Moreover, having a properly fitting bra can lead to improved health, dignity, and self-esteem. Marlowe suggests that “women who have properly fitting bras can gain the confidence that may have been lacking before to apply for jobs. Having proper bras under business clothes can honestly make or break an interview.”   
While she says it sometimes seems difficult to be taken seriously, Marlowe points out that Support the Girls is also quite lucky: they have a ton of inventory from very charitable donors, and as a result, basements get overflowed, and homeless shelters sometimes have more than they can handle. “I’d like these growing problems to stop eventually, because that means our mission has been accomplished,” Marlowe says.

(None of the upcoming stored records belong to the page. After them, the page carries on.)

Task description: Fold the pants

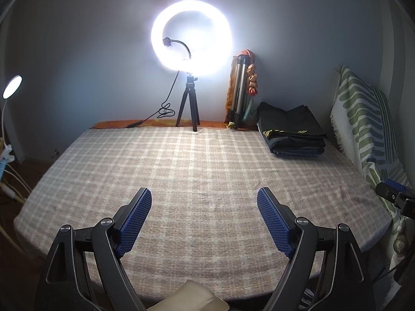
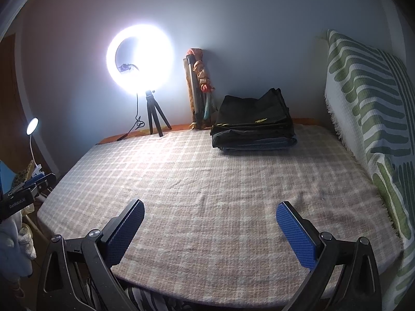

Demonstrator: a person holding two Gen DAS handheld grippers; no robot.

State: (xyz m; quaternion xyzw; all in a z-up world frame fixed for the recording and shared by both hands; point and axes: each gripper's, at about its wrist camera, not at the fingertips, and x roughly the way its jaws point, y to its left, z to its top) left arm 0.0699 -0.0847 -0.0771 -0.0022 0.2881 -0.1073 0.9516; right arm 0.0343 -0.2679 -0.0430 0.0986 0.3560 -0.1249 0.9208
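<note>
Both grippers, L (image 1: 204,194) & R (image 2: 210,207), jaws wide, empty; folded pants stack (image 2: 253,123) at 1 o'clock on bed (image 2: 207,181). Approach low, pinch top edge only.

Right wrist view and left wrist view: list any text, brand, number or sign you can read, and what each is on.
"GenRobot.AI": white print on the black body of the left gripper, seen at the left edge of the right wrist view.
Yellow markings on the folded dark pants: stripes only, no readable letters.
Left wrist view: no legible text.
</note>
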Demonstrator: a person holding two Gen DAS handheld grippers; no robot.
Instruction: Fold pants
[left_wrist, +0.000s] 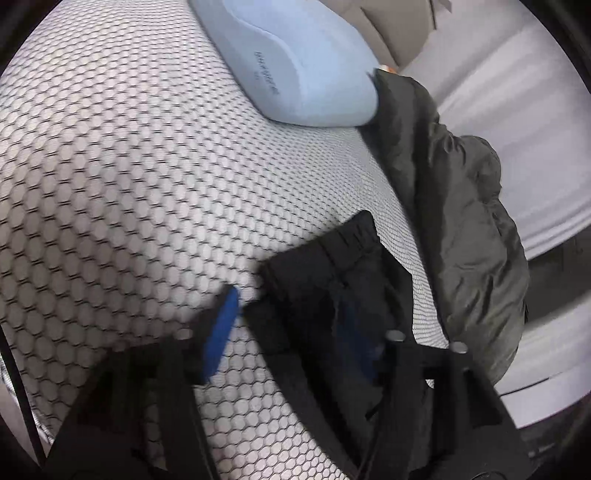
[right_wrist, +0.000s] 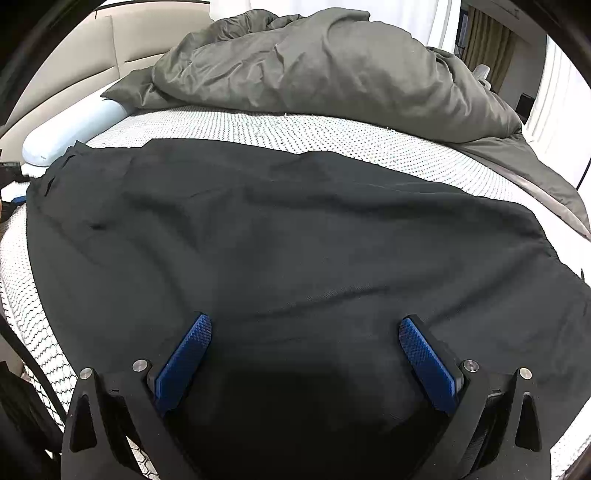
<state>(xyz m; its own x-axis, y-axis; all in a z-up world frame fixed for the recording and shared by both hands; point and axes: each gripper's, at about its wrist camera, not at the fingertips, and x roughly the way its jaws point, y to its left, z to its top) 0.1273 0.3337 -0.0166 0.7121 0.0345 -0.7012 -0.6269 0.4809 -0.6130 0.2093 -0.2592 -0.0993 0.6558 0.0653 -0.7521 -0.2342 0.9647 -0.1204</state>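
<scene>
Black pants (right_wrist: 280, 236) lie spread flat across the bed, waistband at the left. My right gripper (right_wrist: 304, 328) is open, its blue pads (right_wrist: 184, 358) wide apart just above the near edge of the pants, holding nothing. In the left wrist view, my left gripper (left_wrist: 291, 332) is open over the waistband corner of the pants (left_wrist: 332, 280); one blue pad (left_wrist: 221, 332) is over the mattress, the other is dark behind the cloth. This view is blurred.
The mattress (right_wrist: 332, 136) has a white honeycomb-patterned cover, also seen in the left wrist view (left_wrist: 129, 184). A light blue pillow (left_wrist: 295, 62) lies at the head of the bed. A rumpled grey-green duvet (right_wrist: 332, 70) is heaped along the far side.
</scene>
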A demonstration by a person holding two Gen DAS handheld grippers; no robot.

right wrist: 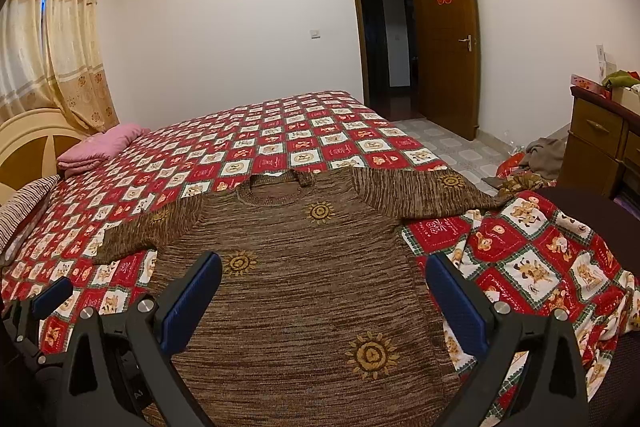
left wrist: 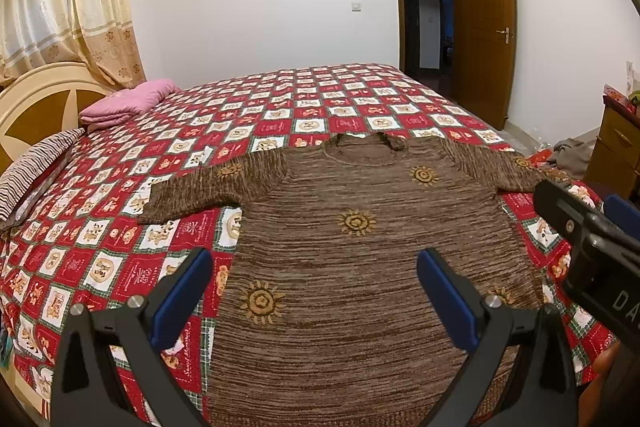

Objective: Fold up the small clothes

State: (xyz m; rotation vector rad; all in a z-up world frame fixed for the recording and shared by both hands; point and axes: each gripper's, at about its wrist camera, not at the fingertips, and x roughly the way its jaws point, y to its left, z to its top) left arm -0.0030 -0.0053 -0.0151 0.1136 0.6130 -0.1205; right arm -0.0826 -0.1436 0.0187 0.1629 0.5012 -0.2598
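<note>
A brown knitted sweater (left wrist: 360,259) (right wrist: 304,291) with yellow sun motifs lies flat on the bed, front up, collar at the far end and both sleeves spread sideways. My left gripper (left wrist: 316,291) hovers open above the sweater's lower left part, with nothing between its blue pads. My right gripper (right wrist: 324,299) also stands open, over the lower right part of the body. In the left wrist view the right gripper's black body (left wrist: 592,239) shows at the right edge. The sweater's right sleeve (right wrist: 432,191) reaches the bed's edge.
The bed carries a red, white and green checked cover (left wrist: 280,115) (right wrist: 532,259). A folded pink blanket (left wrist: 128,103) and a striped pillow (left wrist: 32,167) lie near the headboard at left. Right of the bed are a wooden cabinet (right wrist: 600,147), clothes on the floor (right wrist: 540,155) and an open door (right wrist: 448,35).
</note>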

She finds inspiration from other companies with similar missions, such as Lola, which makes organic tampons; Her Corner, a women’s entrepreneurial hub; and Lively, which makes bras and underwear.  
Support the Girls started out of Marlowe’s basement with just a box in the carport to collect. Thanks to social media and some great press in the Washington Post, the organization grew as other outlets -- among them The Today Show, Newsweek, and Yahoo News -- featured it. “Who would have thought bra requests would go viral, not quite like cat videos or Chewbacca mom, but still!” Marlowe says.
After its first donation to a DC shelter, right before Halloween in 2015, Support the Girls exploded.
But with the organization’s increasing recognition came lots of inquiries about how to replicate its mission. In response, Support the Girls started some trial sites across the country, and now, as of February 2017, it has almost 50 global affiliate sites. “From these,” Marlow says, “we've donated 85,000 bras and over 400,000 menstrual products to 155 organizations to help homeless and low income women in need.”
Support the Girls is run entirely by volunteers who are spread out across the country, but they still function as a cohesive community. Volunteers are encouraged and empowered to plan their own events for collections that fit their needs. One volunteer, for instance, collected donations at a 5K because she loves to run, while others have tied it into sorority events or Mardi Bras parties. “We want our women to feel like they are in control of their efforts and there is no real playbook or best way to Support the Girls,” Marlowe explains. “Every collection or donation is a unique success.”